Rhea Seehorn has had an amazing season, so far. Her character ‘Kim’ wasn’t the most noticeable character last season, but she sure got an upgrade when they were preparing season two. She isn’t just a love interest, and that’s great. She is as important as Chuck (played by Michael McKean) is to the show right now. Actually, she might even be more important than him – but only time will tell if that will stay the same or not.
The episode presented her with an offer that viewers shouldn’t want her to refuse, and I think that is the way to go with her character. I suspect that if she takes the job, Hamlin and Chuck will be left very upset. But at this point Hamlin (played by Patrick Fabian) definitely deserves to lose her.
At some point, Jonathan Banks has to win an Emmy for what he has been doing in the Vince Gilligan-universe. This episode was another example of his character being incredibly smart. The whole ‘Welcome-mat’ idea was brilliant, and when Mike was searching through his house for intruders, you just knew he was going to find and outsmart any and all opponents.

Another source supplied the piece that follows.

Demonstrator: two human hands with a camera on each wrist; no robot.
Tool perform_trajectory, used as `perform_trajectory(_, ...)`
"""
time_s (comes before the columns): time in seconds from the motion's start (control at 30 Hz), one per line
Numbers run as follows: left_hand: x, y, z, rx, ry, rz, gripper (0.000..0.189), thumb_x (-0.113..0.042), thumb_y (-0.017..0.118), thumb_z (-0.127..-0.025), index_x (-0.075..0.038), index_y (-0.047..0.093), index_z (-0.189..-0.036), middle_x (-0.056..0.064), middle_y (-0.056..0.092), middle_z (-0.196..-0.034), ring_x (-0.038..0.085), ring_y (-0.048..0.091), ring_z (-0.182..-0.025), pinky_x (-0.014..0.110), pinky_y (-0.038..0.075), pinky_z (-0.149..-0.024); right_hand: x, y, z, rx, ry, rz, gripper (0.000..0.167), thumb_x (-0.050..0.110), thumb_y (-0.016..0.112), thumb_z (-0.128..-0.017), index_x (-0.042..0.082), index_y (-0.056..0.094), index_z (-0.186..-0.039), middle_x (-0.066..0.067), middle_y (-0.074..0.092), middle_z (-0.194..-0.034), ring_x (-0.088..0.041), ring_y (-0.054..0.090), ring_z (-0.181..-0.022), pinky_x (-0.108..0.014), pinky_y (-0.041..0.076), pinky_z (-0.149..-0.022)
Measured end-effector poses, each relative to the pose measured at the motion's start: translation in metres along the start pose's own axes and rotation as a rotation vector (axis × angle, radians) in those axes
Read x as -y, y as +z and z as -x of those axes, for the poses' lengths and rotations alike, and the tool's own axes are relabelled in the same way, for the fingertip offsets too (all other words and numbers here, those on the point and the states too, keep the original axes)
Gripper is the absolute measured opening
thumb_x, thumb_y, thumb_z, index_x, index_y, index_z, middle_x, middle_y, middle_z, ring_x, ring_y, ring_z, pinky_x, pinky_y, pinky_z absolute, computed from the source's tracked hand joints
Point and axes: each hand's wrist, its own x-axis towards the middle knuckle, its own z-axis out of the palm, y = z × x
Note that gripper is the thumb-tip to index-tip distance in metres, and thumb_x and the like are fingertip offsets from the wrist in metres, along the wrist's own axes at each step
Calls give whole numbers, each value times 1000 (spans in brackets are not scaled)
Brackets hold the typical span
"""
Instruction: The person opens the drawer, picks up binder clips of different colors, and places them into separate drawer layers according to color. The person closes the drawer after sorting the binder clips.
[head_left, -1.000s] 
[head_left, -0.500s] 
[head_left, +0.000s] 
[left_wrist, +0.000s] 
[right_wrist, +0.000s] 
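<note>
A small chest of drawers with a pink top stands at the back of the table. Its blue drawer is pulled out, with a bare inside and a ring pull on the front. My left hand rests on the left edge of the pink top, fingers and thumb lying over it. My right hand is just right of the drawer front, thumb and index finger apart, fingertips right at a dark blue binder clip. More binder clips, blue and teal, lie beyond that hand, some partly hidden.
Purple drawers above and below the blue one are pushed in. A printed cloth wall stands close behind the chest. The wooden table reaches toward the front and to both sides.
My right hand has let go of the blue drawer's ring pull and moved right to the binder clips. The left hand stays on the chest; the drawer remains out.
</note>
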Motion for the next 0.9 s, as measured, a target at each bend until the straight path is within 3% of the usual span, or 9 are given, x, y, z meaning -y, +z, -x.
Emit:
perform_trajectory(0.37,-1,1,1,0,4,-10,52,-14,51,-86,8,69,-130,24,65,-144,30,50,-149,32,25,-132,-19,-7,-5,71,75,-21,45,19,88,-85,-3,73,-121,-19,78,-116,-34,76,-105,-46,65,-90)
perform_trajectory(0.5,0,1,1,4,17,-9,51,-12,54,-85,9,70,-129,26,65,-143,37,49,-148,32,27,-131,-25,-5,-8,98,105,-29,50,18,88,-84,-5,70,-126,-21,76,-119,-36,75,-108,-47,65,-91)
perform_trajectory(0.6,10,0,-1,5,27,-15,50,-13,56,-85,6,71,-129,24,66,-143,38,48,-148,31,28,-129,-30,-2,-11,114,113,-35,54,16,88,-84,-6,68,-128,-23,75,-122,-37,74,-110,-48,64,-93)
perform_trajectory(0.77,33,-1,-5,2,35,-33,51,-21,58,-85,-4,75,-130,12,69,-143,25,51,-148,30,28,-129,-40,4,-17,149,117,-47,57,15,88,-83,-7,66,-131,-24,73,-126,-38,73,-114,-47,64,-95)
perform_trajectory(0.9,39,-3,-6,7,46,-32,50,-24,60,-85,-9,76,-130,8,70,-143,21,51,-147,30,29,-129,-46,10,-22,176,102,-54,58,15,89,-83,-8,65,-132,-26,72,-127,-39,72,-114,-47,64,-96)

Of course, some scenarios are unwinnable – as Schweikart (played by Dennis Boutsikaris) reminds Kim – and it goes for Mike as well. Mike’s family will be hunted down, if he doesn’t respond to Salamanca’s threats.
Square peg in a round hole – While Jimmy didn’t get a lot of screen-time this episode, he did get to function as quite the metaphor. For weeks now, we’ve seen Jimmy trying to get his coffee cup holder to fit his coffee cup (‘World’s 2nd Best Lawyer’) that he got from Kim.
In Bali Ha’i, Jimmy finally lost it – he angrily attacked at the cup holder, and made the round hole into a square one to fit his cup. Jimmy couldn’t fit the square peg in a round hole, as it were. He has been trying to fit into society and the workplace. But this is it. Now he seems willing to make society, and the workplace, work to fit him. Maybe I’m reading into this a bit too much, but it seems to me that Saul Goodman may be closer than we thought.